I’ll forever be indebted to Nathan, my physical therapist, for making it happen! His work got me running 3-7 miles probably about 5 times a week, plus running stairs at work at the restaurant and summertime hikes.

How did he do it? Here are my go-to PT exercises to keep my knees happy and my legs strong!



One-legged squats

To kick these up a notch, stand on a step to dip down further in your squat!

Warrior 3 dips

Hover your right foot off the ground. Keeping your left leg straight and strong (no hyperextension in the knee), move fluidly into a warrior three position. Rise back to standing, engaging your standing leg hamstring. 8-10 reps, switch sides.

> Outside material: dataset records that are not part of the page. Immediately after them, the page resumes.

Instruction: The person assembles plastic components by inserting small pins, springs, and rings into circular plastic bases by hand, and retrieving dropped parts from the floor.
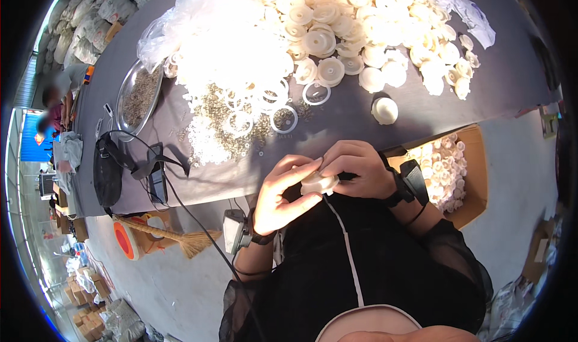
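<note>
Cream-coloured, rounded plastic part (319,184): I see it in front of the torso, near the worktop's edge, pinched between thumb and fingers of the left grip (282,192). The right grip (361,172) curls against its upper side; whether it pinches too, I cannot tell. Beyond, on the grey worktop (340,124), lie flat white rings (295,120), a lone cream knob-like piece (385,111) and a heap of round cream parts (331,41).

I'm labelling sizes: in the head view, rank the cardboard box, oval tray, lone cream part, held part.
1. Cardboard box
2. Oval tray
3. Lone cream part, held part: unsure, latter partly hidden
</note>
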### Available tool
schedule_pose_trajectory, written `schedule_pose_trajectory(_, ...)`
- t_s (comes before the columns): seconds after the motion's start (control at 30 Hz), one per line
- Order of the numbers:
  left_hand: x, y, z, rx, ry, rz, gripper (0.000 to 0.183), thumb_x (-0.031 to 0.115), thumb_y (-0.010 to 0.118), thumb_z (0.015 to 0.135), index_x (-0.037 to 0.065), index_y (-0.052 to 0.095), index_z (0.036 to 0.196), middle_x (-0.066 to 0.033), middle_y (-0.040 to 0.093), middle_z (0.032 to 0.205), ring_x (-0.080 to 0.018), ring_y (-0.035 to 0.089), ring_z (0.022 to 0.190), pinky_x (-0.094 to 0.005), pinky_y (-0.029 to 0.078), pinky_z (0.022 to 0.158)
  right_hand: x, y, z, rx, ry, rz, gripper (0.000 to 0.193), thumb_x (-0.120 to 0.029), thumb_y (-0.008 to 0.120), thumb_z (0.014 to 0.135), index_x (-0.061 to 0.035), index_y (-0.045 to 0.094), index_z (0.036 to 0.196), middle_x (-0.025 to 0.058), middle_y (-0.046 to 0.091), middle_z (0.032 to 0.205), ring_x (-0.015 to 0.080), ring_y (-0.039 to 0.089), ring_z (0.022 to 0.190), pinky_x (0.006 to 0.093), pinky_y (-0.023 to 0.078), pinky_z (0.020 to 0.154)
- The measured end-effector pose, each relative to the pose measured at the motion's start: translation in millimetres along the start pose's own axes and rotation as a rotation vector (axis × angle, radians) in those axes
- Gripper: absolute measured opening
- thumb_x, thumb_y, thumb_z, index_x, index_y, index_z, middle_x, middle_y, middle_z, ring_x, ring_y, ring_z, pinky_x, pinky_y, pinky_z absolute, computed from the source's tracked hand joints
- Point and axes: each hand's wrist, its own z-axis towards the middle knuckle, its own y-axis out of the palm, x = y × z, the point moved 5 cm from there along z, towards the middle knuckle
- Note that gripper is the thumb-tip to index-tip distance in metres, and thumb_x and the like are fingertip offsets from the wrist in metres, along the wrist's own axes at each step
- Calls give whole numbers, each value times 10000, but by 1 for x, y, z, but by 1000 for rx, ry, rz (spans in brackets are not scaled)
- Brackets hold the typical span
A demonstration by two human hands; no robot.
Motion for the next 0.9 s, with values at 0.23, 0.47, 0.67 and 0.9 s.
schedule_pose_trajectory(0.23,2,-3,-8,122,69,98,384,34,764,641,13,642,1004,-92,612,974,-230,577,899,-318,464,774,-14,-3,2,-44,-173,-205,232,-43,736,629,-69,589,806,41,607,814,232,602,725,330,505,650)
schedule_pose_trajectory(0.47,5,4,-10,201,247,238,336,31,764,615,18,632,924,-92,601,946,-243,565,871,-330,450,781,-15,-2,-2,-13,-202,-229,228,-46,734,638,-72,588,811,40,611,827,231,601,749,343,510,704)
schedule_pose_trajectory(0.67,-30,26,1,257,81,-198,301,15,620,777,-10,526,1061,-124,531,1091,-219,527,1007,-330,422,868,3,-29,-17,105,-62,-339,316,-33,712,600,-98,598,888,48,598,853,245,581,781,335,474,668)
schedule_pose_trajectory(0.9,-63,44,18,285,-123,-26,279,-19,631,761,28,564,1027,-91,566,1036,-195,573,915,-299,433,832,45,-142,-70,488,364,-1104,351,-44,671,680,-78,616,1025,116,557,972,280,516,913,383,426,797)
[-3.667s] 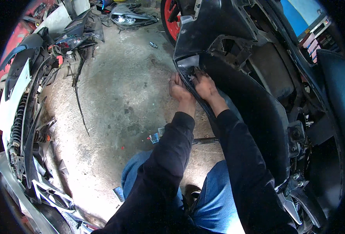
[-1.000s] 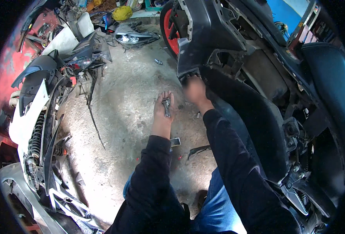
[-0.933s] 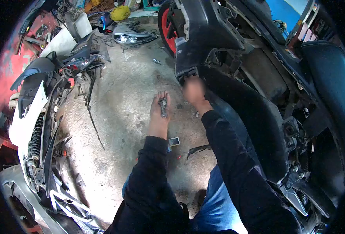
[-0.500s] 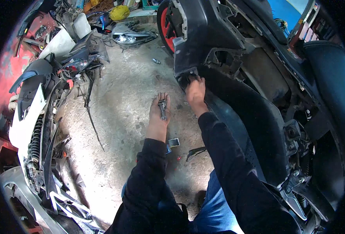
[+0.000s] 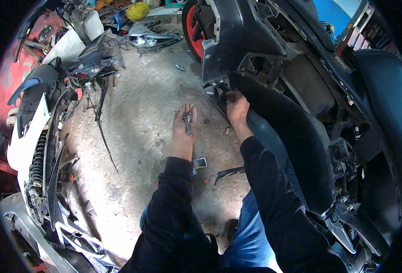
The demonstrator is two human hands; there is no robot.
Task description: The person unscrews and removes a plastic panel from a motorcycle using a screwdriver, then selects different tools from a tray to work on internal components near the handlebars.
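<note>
- Left hand is stretched forward over the concrete floor, palm up and flat open, fingers spread only loosely.
- A small metal wrench lies lengthwise across that open palm, resting there rather than gripped.
- Right hand is just to the right of the left one and a little further forward, pressed against the lower edge of the black scooter body panel.
- Its fingers curl in under the panel edge; whether they pinch anything cannot be told, since the fingertips are hidden.
- Near the left forearm, on the floor, lies a small square box; beside it, toward the right arm, a dark bent strip.
- Beyond the right hand stands a red-rimmed wheel.
- Well beyond the left hand lies a loose headlight unit.
- Far off to the left of the left hand sits a heap of stripped white and black fairings.
</note>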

Walking lunges with a twist

From standing, step forward into your lunge, and then twist through the thoracic spine in the direction of your forward leg. Step your back foot up and lunge on the other side.

Side steps with a band

Break out the resistance band! Lower the booty into a squat, and step out to the side with your band around your calves. Keep moving in one direction for 8-10 reps and then switch to the other direction. Keep the squat the whole time.

Standing leg raises with a band

YAY glutes! You might need to grab a counter or a wall to help balance here. Stand upright with the band around your calves. Slowly kick your right foot back at an angle against the band. 8-10 reps and then switch.

Leg presses

I no longer have access to a leg press weight machine, so I have to find creative ways to get these in. 😉 Thanks, Nic!

Keep in mind, the exercises were given to me by my physical therapist for my specific knee issues (aka, I am not a trained PT), but they’re good exercises to add to anyone’s, especially runners’, strength training routines.